→ **EXERCISE OBJECTIVE**
Give the data again exactly as written, skipping any pictures.

(Collected data entries)
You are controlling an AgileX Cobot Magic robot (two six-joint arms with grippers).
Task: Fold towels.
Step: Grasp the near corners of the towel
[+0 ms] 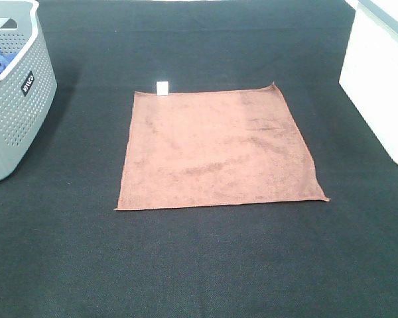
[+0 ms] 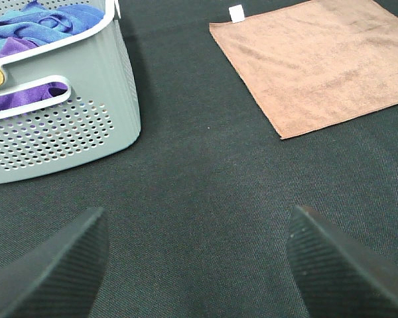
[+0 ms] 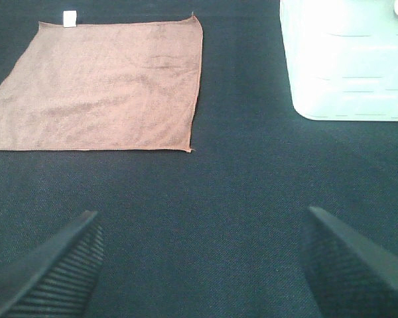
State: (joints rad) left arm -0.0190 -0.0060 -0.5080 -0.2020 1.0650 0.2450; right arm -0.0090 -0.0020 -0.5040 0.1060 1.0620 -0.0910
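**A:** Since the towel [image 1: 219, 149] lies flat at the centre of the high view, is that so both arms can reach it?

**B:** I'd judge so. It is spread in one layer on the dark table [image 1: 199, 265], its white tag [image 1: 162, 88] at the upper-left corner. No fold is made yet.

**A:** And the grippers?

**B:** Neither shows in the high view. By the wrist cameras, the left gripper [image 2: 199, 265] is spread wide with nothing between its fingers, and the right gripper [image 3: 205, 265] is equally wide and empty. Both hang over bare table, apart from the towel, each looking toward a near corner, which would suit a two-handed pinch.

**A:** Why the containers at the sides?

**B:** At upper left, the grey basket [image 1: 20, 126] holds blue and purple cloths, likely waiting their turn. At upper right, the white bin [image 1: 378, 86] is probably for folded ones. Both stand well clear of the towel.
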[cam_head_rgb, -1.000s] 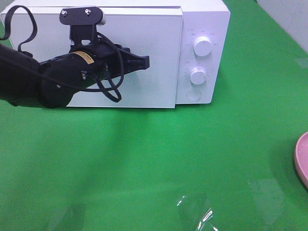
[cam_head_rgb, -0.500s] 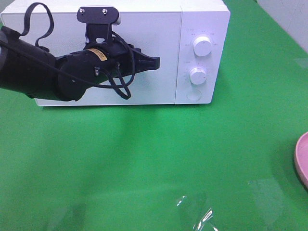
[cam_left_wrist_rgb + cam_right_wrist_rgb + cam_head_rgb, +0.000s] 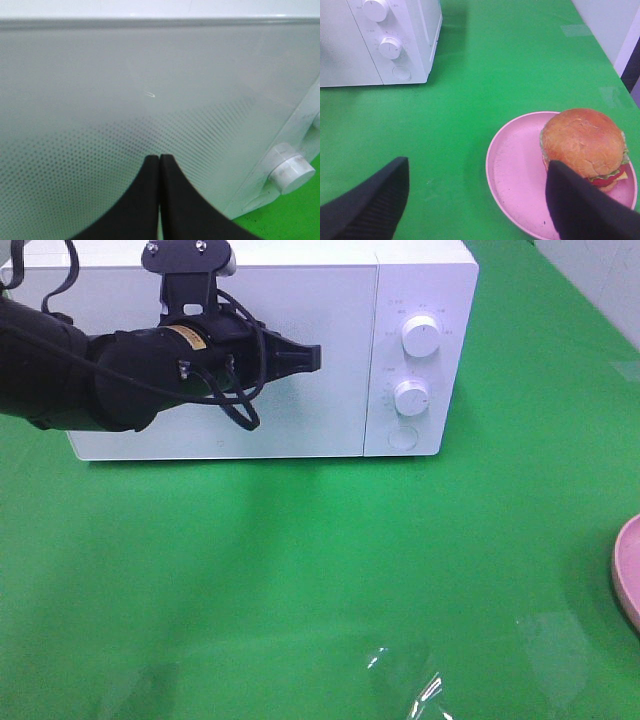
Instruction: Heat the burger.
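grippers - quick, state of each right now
left gripper: closed, holding nothing, at the microwave door
right gripper: open, empty, above the burger plate

A flat counter (image 3: 300,570) covered in bright green fills the high view. A white microwave (image 3: 300,410) stands directly on it toward the far side, door closed, with two round knobs (image 3: 420,336) stacked one above the other on its right-hand panel and a round button below them. Well apart from it, at the counter's right edge, a flat pink round plate (image 3: 520,170) rests on the green surface (only a sliver of its rim shows in the high view). A few pale, shiny patches mark the covering near the front edge, and another lies at the far right.
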Controlling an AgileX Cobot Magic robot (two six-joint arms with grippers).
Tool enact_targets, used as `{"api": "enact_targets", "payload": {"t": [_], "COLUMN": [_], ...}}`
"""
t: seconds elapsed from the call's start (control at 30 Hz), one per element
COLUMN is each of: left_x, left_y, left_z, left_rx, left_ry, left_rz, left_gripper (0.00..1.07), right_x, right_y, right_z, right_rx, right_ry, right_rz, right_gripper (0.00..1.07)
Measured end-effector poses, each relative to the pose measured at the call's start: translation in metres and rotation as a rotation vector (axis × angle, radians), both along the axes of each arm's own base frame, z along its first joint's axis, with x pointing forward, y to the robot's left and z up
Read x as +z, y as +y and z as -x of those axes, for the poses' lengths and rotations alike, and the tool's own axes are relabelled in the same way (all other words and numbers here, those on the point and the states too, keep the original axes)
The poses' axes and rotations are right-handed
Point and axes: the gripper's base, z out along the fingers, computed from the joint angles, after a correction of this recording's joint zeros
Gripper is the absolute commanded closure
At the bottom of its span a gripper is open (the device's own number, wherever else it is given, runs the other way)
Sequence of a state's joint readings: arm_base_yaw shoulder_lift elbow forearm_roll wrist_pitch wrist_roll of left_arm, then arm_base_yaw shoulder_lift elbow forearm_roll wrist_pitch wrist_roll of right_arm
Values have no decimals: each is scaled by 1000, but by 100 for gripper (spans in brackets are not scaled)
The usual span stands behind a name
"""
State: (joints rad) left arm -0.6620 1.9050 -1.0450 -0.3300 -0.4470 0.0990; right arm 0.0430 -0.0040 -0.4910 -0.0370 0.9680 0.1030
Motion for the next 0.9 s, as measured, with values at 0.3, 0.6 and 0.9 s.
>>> {"api": "enact_targets", "payload": {"t": [0.3,0.6,0.9], "left_x": [-16,-11,2], "left_y": [0,9,18], "left_z": [53,71,96], "left_rx": [-115,-155,-237], "left_ry": [205,358,546], "left_rz": [-108,-159,-244], "left_gripper": [39,8,8], "right_x": [0,0,0], "right_y": [0,0,0], "right_z": [0,0,0], "right_rx": [0,0,0], "right_ry": [0,0,0], "right_rz": [0,0,0], "right_gripper": [34,34,34]}}
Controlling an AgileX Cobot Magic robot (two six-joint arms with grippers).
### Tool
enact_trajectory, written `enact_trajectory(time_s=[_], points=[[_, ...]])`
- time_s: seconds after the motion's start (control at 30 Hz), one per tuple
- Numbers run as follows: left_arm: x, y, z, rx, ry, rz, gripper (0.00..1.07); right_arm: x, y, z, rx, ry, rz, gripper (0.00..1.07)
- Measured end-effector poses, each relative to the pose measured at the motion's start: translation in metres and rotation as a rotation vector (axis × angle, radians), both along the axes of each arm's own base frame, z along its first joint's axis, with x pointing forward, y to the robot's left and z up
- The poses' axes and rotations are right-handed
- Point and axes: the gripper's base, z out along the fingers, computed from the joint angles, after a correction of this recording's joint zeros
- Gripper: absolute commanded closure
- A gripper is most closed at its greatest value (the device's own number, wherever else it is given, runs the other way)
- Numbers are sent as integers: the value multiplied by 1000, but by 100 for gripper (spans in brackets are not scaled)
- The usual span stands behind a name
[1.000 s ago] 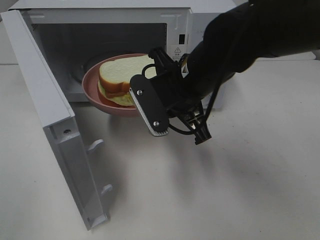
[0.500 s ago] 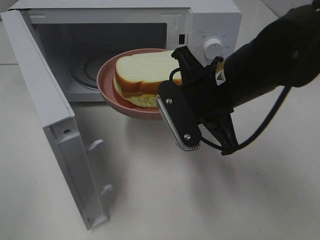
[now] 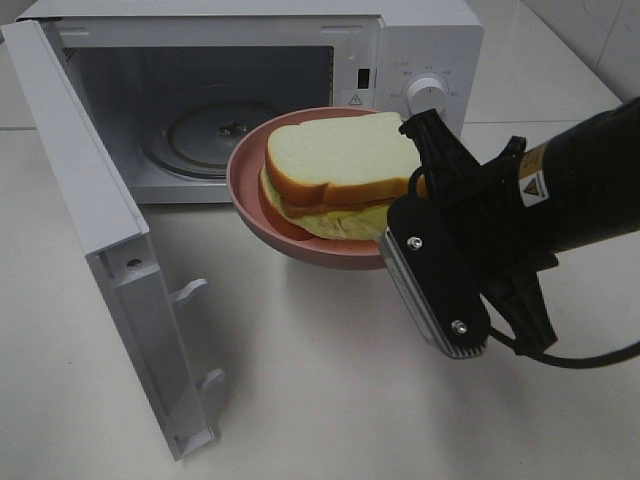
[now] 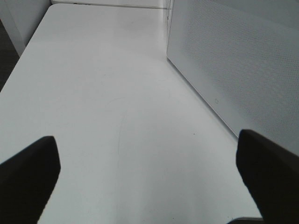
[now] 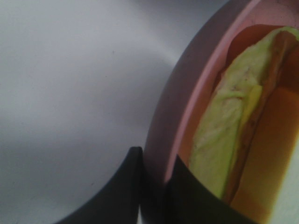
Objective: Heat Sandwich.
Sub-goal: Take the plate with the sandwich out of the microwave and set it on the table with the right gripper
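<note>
The sandwich, white bread with tan crust and yellow-green filling, lies on a round pink plate. My right gripper is shut on the plate's right rim and holds it in the air in front of the open microwave, to the right of the cavity. In the right wrist view the two fingers of the gripper pinch the pink rim, with the sandwich beside them. My left gripper is open and empty over the bare white table; it does not show in the exterior view.
The microwave door stands wide open at the left and juts toward the front. The glass turntable inside is bare. The door's perforated panel shows beside my left gripper. The white table spreads around.
My right gripper has carried the plate with the sandwich to the right and toward the front, away from the microwave opening. The turntable now shows in full.
</note>
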Motion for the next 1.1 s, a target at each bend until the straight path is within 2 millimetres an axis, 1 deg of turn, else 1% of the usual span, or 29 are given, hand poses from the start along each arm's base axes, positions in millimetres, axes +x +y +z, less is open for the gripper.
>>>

→ **ANSWER**
You are controlling an AgileX Cobot Magic robot (two six-joint arms with grippers).
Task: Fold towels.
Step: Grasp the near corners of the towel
[+0 ms] 
[+0 ms] 
[+0 ms] 
State: (joints rad) left arm -0.0190 -0.0060 -0.5080 -0.2020 1.0650 0.2450; right arm -0.0090 -0.0020 -0.5040 0.1060 1.0620 -0.0910
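**A:** Since the towel [image 1: 219, 149] lies flat at the centre of the high view, is that so both arms can reach it?

**B:** I'd judge so. It is spread in one layer on the dark table [image 1: 199, 265], its white tag [image 1: 162, 88] at the upper-left corner. No fold is made yet.

**A:** And the grippers?

**B:** Neither shows in the high view. By the wrist cameras, the left gripper [image 2: 199, 265] is spread wide with nothing between its fingers, and the right gripper [image 3: 205, 265] is equally wide and empty. Both hang over bare table, apart from the towel, each looking toward a near corner, which would suit a two-handed pinch.

**A:** Why the containers at the sides?

**B:** At upper left, the grey basket [image 1: 20, 126] holds blue and purple cloths, likely waiting their turn. At upper right, the white bin [image 1: 378, 86] is probably for folded ones. Both stand well clear of the towel.
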[cam_head_rgb, -1.000s] 
[cam_head_rgb, -0.500s] 
[cam_left_wrist_rgb + cam_right_wrist_rgb + cam_head_rgb, +0.000s] 
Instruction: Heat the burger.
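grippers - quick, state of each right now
left gripper: closed, holding nothing, at the microwave door
right gripper: open, empty, above the burger plate

A flat counter (image 3: 300,570) covered in bright green fills the high view. A white microwave (image 3: 300,410) stands directly on it toward the far side, door closed, with two round knobs (image 3: 420,336) stacked one above the other on its right-hand panel and a round button below them. Well apart from it, at the counter's right edge, a flat pink round plate (image 3: 520,170) rests on the green surface (only a sliver of its rim shows in the high view). A few pale, shiny patches mark the covering near the front edge, and another lies at the far right.
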Controlling an AgileX Cobot Magic robot (two six-joint arms with grippers).
Tool enact_targets, used as `{"api": "enact_targets", "payload": {"t": [_], "COLUMN": [_], ...}}`
"""
t: seconds elapsed from the call's start (control at 30 Hz), one per element
COLUMN is each of: left_x, left_y, left_z, left_rx, left_ry, left_rz, left_gripper (0.00..1.07), right_x, right_y, right_z, right_rx, right_ry, right_rz, right_gripper (0.00..1.07)
Measured end-effector poses, each relative to the pose measured at the call's start: translation in metres and rotation as a rotation vector (axis × angle, radians), both along the axes of each arm's own base frame, z along its first joint's axis, with x pointing forward, y to the robot's left and z up
Read x as +z, y as +y and z as -x of those axes, for the poses' lengths and rotations alike, and the tool's own axes are relabelled in the same way (all other words and numbers here, those on the point and the states too, keep the original axes)
The poses' axes and rotations are right-handed
Point and axes: the gripper's base, z out along the fingers, computed from the joint angles, after a correction of this recording's joint zeros
Gripper is the absolute commanded closure
At the bottom of its span a gripper is open (the device's own number, wherever else it is given, runs the other way)
Sequence of a state's joint readings: arm_base_yaw shoulder_lift elbow forearm_roll wrist_pitch wrist_roll of left_arm, then arm_base_yaw shoulder_lift elbow forearm_roll wrist_pitch wrist_roll of right_arm
Values have no decimals: each is scaled by 1000, but by 100 for gripper (spans in brackets are not scaled)
The usual span stands behind a name
"""
State: (joints rad) left arm -0.6620 1.9050 -1.0450 -0.3300 -0.4470 0.0990; right arm 0.0430 -0.0040 -0.4910 -0.0370 0.9680 0.1030
Motion for the next 0.9 s, as measured, with values at 0.3, 0.6 and 0.9 s.
>>> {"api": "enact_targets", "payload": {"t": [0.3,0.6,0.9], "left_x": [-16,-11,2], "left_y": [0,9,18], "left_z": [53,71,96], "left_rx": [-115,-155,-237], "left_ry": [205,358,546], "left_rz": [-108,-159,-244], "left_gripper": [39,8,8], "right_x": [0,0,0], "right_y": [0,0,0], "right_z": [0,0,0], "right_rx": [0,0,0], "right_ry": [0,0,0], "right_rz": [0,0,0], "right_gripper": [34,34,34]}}
Controlling an AgileX Cobot Magic robot (two six-joint arms with grippers).
### Tool
enact_trajectory, written `enact_trajectory(time_s=[_], points=[[_, ...]])`
- time_s: seconds after the motion's start (control at 30 Hz), one per tuple
- Numbers run as follows: left_arm: x, y, z, rx, ry, rz, gripper (0.00..1.07); right_arm: x, y, z, rx, ry, rz, gripper (0.00..1.07)
- Measured end-effector poses, each relative to the pose measured at the motion's start: translation in metres and rotation as a rotation vector (axis × angle, radians), both along the axes of each arm's own base frame, z along its first joint's axis, with x pointing forward, y to the robot's left and z up
- The poses' axes and rotations are right-handed
- Point and axes: the gripper's base, z out along the fingers, computed from the joint angles, after a correction of this recording's joint zeros
- Gripper: absolute commanded closure
- A gripper is most closed at its greatest value (the device's own number, wherever else it is given, runs the other way)
- Numbers are sent as integers: the value multiplied by 1000, but by 100 for gripper (spans in brackets are not scaled)
- The usual span stands behind a name
[1.000 s ago] 
[0.500 s ago] 
[now] 
[now] 
[now] 
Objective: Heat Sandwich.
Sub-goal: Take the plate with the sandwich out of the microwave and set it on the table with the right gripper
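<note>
The sandwich, white bread with tan crust and yellow-green filling, lies on a round pink plate. My right gripper is shut on the plate's right rim and holds it in the air in front of the open microwave, to the right of the cavity. In the right wrist view the two fingers of the gripper pinch the pink rim, with the sandwich beside them. My left gripper is open and empty over the bare white table; it does not show in the exterior view.
The microwave door stands wide open at the left and juts toward the front. The glass turntable inside is bare. The door's perforated panel shows beside my left gripper. The white table spreads around.
My right gripper has carried the plate with the sandwich to the right and toward the front, away from the microwave opening. The turntable now shows in full.
</note>
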Motion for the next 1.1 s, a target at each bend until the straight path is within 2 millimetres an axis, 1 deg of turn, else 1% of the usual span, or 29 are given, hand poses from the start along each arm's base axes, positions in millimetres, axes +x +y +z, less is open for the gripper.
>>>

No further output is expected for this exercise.